Byoyomi
Wichtigkeit: ★★★
Nachbedenkzeit oder Countdown-Phase
Byoyomi ist im Go die Nachbedenkzeit, die beginnt, sobald ein Spieler seine Hauptbedenkzeit aufgebraucht hat.
- Ist die Hauptbedenkzeit aufgebraucht, geht es ins Byoyomi: Pro Zug steht dann eine feste Zahl von Sekunden zur Verfügung, etwa 30 oder 60.
- Überschreitest du diese Zeit bei einem Zug, verfällt eine deiner Byoyomi-Perioden.
- Sind alle Perioden verbraucht, ist die Partie durch Zeitüberschreitung verloren.
Byoyomi hält die Partie in gleichmäßigem Tempo und bleibt dabei fair: Jeder muss Schnelligkeit gegen Genauigkeit abwägen.
Die wichtigsten Byoyomi-Arten
- Standard-Byoyomi: Jeder Spieler bekommt eine feste Zahl von Perioden, etwa fünf Perioden zu 30 Sekunden.

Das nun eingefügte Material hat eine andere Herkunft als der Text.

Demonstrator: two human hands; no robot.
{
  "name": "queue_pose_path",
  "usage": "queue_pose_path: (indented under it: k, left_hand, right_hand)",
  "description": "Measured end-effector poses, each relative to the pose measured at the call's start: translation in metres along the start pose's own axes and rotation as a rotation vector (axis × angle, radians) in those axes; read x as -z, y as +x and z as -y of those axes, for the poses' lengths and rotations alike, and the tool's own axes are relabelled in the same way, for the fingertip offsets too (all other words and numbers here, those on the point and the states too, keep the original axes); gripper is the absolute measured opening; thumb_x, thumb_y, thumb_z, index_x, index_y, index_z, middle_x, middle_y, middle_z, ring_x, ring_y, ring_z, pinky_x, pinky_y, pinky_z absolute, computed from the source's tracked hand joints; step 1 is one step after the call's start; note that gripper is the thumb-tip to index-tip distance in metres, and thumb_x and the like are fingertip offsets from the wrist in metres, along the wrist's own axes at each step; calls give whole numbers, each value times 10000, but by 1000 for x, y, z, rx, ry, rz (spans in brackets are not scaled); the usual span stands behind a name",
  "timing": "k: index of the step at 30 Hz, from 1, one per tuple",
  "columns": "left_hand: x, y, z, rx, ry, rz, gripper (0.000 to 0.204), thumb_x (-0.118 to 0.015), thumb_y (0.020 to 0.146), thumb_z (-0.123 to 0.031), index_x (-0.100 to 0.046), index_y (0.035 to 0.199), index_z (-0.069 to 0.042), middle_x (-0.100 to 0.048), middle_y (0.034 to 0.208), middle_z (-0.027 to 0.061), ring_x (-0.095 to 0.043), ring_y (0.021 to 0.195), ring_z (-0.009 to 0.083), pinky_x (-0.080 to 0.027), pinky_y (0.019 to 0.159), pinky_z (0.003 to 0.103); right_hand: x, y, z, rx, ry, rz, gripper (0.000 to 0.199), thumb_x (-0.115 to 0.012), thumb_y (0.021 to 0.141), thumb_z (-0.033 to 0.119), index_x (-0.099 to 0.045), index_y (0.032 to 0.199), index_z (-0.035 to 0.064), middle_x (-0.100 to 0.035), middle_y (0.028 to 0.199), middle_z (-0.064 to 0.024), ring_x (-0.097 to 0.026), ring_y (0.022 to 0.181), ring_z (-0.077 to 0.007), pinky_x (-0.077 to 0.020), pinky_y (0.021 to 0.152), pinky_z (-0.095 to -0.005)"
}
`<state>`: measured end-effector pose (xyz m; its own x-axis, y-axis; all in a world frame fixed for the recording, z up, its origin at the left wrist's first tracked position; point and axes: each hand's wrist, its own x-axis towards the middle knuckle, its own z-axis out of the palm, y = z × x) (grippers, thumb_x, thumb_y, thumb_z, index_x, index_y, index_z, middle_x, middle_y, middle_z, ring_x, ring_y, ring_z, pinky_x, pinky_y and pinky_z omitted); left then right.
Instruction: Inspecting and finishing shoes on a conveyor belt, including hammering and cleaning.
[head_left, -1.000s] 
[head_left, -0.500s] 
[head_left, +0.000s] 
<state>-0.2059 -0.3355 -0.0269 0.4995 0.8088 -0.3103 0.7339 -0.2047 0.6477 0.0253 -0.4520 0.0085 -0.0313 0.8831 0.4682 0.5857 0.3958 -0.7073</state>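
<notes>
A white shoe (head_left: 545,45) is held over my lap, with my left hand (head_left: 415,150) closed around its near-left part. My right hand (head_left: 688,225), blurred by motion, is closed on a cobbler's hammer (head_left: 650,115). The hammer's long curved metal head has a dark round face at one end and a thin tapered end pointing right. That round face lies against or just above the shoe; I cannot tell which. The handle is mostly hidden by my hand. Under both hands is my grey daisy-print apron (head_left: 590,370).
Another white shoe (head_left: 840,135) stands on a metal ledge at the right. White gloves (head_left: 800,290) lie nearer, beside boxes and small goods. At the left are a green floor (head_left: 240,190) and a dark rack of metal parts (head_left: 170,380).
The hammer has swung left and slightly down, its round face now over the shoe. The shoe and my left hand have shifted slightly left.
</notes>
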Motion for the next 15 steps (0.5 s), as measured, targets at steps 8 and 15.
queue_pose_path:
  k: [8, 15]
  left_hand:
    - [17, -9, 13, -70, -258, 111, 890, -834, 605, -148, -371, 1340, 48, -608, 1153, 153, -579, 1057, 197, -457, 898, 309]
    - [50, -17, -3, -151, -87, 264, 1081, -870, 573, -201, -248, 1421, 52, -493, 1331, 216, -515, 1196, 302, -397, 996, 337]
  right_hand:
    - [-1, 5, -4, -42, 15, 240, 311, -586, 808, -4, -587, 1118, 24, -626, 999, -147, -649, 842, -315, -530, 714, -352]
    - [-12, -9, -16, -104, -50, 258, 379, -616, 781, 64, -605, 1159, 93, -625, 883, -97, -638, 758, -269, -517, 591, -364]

Verbrauchst du die vollen 30 Sekunden für deinen Zug, ist eine Periode weg.
- Fischer-Byoyomi: Eine seltenere Variante, bei der nach jedem Zug etwas Zeit auf die Uhr zurückkommt.
- Kanadisches Byoyomi: Du musst eine bestimmte Zahl von Zügen – etwa 20 – in einem größeren Zeitblock schaffen, zum Beispiel in fünf Minuten. Auf dem Pandanet Internet Go Server ist das die Voreinstellung.

Auf Go-Servern im Netz läuft das Byoyomi vollautomatisch: Das System misst nicht nur die Zeit, sondern zählt die Sekunden per Ton oder Stimme herunter, damit du immer weißt, wie viel dir bleibt. Bei den meisten Turnieren vor Ort übernehmen spezielle Uhren das Byoyomi – ganz unkompliziert.
Bei Profiturnieren übernimmt statt einer Uhr ein eigener Zeitnehmer das Byoyomi. Er ruft die Sekunden aus und behält die Restzeit im Blick, damit alles fair und genau bleibt. Das gibt Partien, bei denen viel auf dem Spiel steht, eine traditionelle, menschliche Note.